Aslında bildiğim ve önerdiğim, çocukların üç yaşına kadar anneleriyle zaman geçirmeleri ve ancak üç yaşından sonra ev dışında sosyalleşmelerini sağlayacak okul gibi ortamlara katılmalarının doğru olduğuydu. Ne yazık ki şartlar her zaman doğruları uygulamak için mümkün olmuyor. Dora dokuz aylık olduğunda ben çalışma hayatına döndüm. O dönemden itibaren onunla annem ilgileniyor. Bizim evde baş başa olduklarında annem tüm ilgisini Dora’ya veriyor, zaten daha çok bakımıyla ilgileniyor, uygun zamanlarda da gelişimi için aktiviteler yapıyordu. Bu durum tabi ki onun için zor oldu. Hem Dora büyüdüğünden hem de Arda okula başladığı için eve daha erken geldiğinden bu yıl annem Dora’yı kendi evine götürmeye başladı. Babam ve Arda da olunca kalabalık ortamda zaman geçirmesi bir açıdan iyiyken diğer açıdan sıkıntılar olmaya da başladı. Bir kere babamın hayatını Dora’ya göre düzenlemek zor, televizyon izlemeyi seviyor. Dora henüz ilgi göstermese de bu şekilde devam ederse alışacak. Arda’nın varlığı “kardeş” duygusu hissetmesi açısından çok güzel ama onu izleyip taklit etmeye çalıştığı için daha “büyük” bir çocuk karakterine bürünmeye başladı. Bir de tabi annemin sadece Dora’yla bu üçüncü kışı, öncesinde de üç yıl Arda’yla ilgilendiğinden artık kendine vakit ayırması gereken zamanlar çoktan geldi.

 
Bakıcı her zaman bizim kafamızda alternatifti. Dora yeni doğduğunda gerçekleştirmek için denemelerimiz de oldu ama bir türlü güveneceğimiz, içimize sinecek birini bulamadık. Eksikliğini çok hissettiğim doğru. Özel bir plan yapmamız gereken her akşam annemden rica etmek onu olmasa da bizi hep endişelendirdi. Zaten tüm gün yorulduğu için geceleri onu rahat bırakmamız gerektiğini düşündük. Artık Dora bu kadar büyüdükten sonra da düzenini bakıcı yönünde değiştirmek mantıklı olmayacaktır.
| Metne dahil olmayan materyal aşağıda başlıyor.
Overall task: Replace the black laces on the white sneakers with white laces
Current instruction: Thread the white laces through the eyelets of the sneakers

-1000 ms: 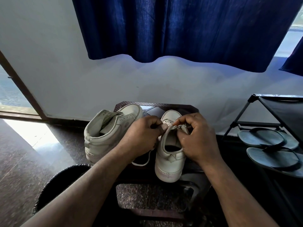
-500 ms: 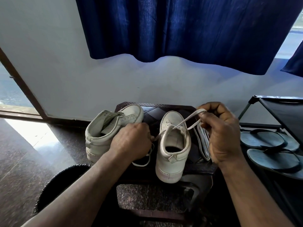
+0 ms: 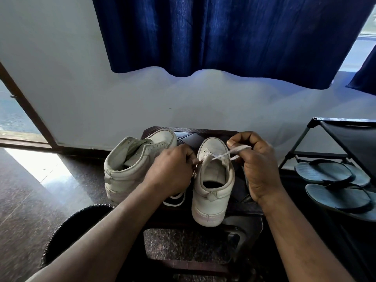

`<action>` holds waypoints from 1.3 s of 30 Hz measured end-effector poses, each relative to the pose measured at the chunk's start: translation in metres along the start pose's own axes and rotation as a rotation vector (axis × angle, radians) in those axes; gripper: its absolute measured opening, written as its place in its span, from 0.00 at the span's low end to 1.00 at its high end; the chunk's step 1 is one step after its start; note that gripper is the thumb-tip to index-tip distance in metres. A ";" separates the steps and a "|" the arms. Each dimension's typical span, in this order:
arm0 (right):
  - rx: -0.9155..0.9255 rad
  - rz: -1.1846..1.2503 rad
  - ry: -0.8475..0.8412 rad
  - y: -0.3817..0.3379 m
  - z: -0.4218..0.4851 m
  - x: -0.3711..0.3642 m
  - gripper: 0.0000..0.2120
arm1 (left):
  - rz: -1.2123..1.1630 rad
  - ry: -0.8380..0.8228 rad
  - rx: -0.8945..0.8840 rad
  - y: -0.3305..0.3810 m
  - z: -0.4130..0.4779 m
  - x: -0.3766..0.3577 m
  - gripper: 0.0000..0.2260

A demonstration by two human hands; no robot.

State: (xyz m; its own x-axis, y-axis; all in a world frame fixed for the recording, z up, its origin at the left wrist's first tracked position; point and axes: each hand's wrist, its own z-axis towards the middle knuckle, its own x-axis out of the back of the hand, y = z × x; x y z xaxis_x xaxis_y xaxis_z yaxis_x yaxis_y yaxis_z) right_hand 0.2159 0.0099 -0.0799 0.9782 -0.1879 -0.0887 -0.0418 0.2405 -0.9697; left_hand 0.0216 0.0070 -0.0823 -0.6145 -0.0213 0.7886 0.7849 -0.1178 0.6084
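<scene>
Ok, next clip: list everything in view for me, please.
left sneaker: 1, white, on stool
right sneaker: 1, white, on stool, heel toward camera
lace: 1 visible, white, from right sneaker's top to both hands
stool: 1, dark, against wall
curtain: 1, blue, top centre
rack: 1, black, right
flip-flops: 2, grey-blue, on rack
basket: 1, black, bottom left, on floor
door frame: 1, brown, left
left hand: 1, pinches lace beside right sneaker
right hand: 1, pinches lace, right of that sneaker
</scene>
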 end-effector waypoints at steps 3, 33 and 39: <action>-0.084 -0.036 0.004 0.005 0.002 0.001 0.02 | 0.315 -0.029 0.026 -0.004 -0.006 0.002 0.05; -0.036 -0.084 -0.094 0.000 -0.001 -0.001 0.11 | -0.283 0.022 -0.228 -0.002 0.000 0.006 0.06; 0.153 -0.548 -0.219 0.000 -0.007 0.002 0.08 | -0.142 0.120 -0.400 -0.006 -0.001 0.007 0.09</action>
State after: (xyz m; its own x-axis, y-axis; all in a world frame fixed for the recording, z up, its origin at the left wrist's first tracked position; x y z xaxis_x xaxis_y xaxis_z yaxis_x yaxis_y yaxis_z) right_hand 0.2162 0.0032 -0.0820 0.8687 -0.1273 0.4786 0.4936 0.3016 -0.8157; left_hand 0.0128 0.0069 -0.0806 -0.7376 -0.0900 0.6692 0.6138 -0.5023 0.6090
Kafamda tüm bileşenleri bir araya getirdiğimde Dora’nın kreşe başlaması en uygun karar oluyor şimdi. Yazın annemler yazlığa gittiğinde de onlarla gitmek zorunda kalmamalı, geçen yıl sıkıntılı oldu, hepimiz için... Annem tabi ki henüz çok küçük olduğunu düşünüyor, ona kıyamıyor. Objektif olarak değerlendirmek için oyun grubumuza gittiğimizde Dora’yı daha serbest bıraktım son haftalarda. Zaten bu aralar biraz daha aktif, öğretmenin söylediğini hemen üzerine alınıyor ve yapmaya çalışıyor. O beni bırakmayan Dora gitti, artık kendi başına hareket ediyor, çok güzel komut alıyor. Oradaki öğretmenlerin fikri de yalnız gruba geçebileceği yönünde ama ne yazık ki Gymboree’de tam gün devam etme şansı olmadığından okul değiştirmemiz gerekecek...
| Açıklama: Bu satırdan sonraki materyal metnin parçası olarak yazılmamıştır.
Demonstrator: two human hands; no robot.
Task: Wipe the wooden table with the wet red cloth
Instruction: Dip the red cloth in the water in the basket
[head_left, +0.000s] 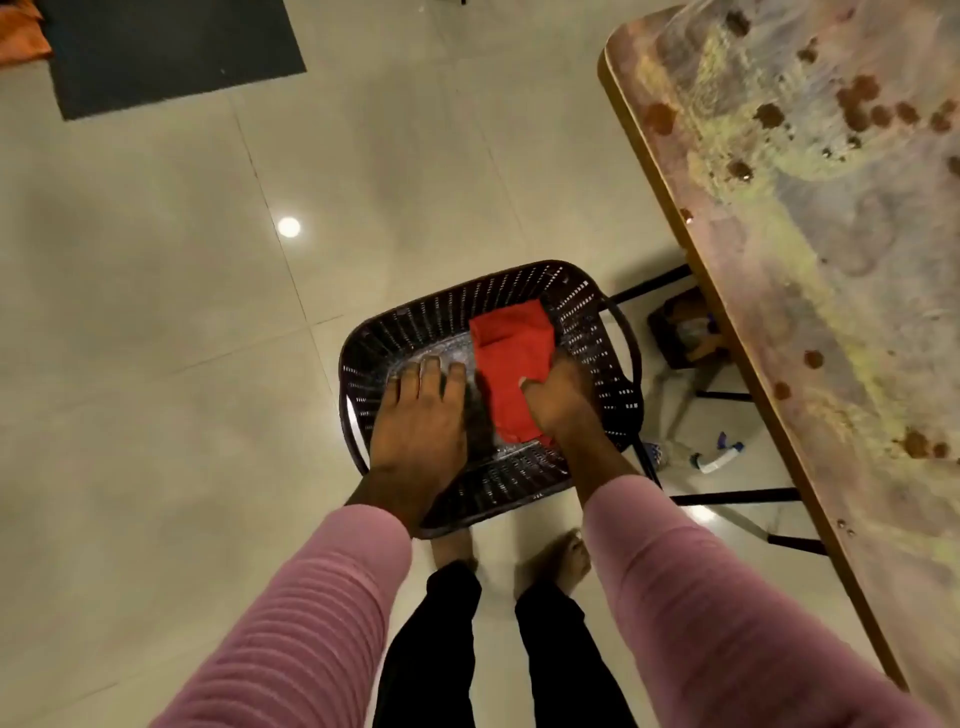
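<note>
Down inside the dark woven basket (587, 322), the right grip (558, 402) was closed on the near right part of the red cloth (511, 353), thumb lying over the fabric, fingers curled under it. The folded cloth lay on the basket's bottom against the right wall. Just left of it the left grip (421, 421) held nothing, its fingers straight and pressed flat on the basket's bottom. Pink ribbed sleeves (701, 597) covered both arms, and bare feet (561, 561) stood on the pale tiled floor (156, 312) just below the basket. To the right ran the wooden counter (810, 260), its top smeared and dotted with brown stains (862, 98). A white and blue bottle (719, 457) lay on the floor beneath its edge. A dark mat (171, 52) lay far off at upper left.
</note>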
Dora’nın yalnız sosyal ortama girebileceğine de karar verdikten sonra en önemli konu olan okul seçimine geldi sıra. İlkokul seçimi için çok daha fazla kriter olmasına rağmen kreş grubunda, ne yazık ki, fazla irdeleyemediğimizi fark etmem kafamı soru işaretleriyle doldurdu. Bir kere çok fazla seçenek yok. Eve yakın olması bu yaşta önemli, yaz okulu olmalı, biraz da kurumsal bir yer olmasını istiyorum tabi. Özel okulların ana sınıfı grupları 36 aydan itibaren aldıkları için öyle bir şansım da kalmayınca yazın çevremizdeki kreşlerin listesini yapıp dolaşmıştım. Aklıma yatan bir tanesi ve yeni fark ettiğim diğeriyle görüşme için Dora’yı ve annemi de yanımda götürmeye karar verdim.

 
İlk görüşmedeki kriterlerim arasında mekanın büyüklüğü ve bahçesinin olması, yaş gruplarına göre sınıfların ayrılması, yemeklerin günlük aynı yerde pişmesi, temizlik gibi temel şeyler vardı. Üç yaşına kadar akademik eğitim açısından pek bir beklentim yok aslında. Tek istediğim sağlıklı bir ortamda yaşıtlarıyla iyi vakit geçirmesi... Annem ve Dora’yla gittiğimiz ikinci görüşmede özellikle Dora’nın tepkisi önemliydi benim için. Tabi bir de annemin ayrıtılar için fikirleri.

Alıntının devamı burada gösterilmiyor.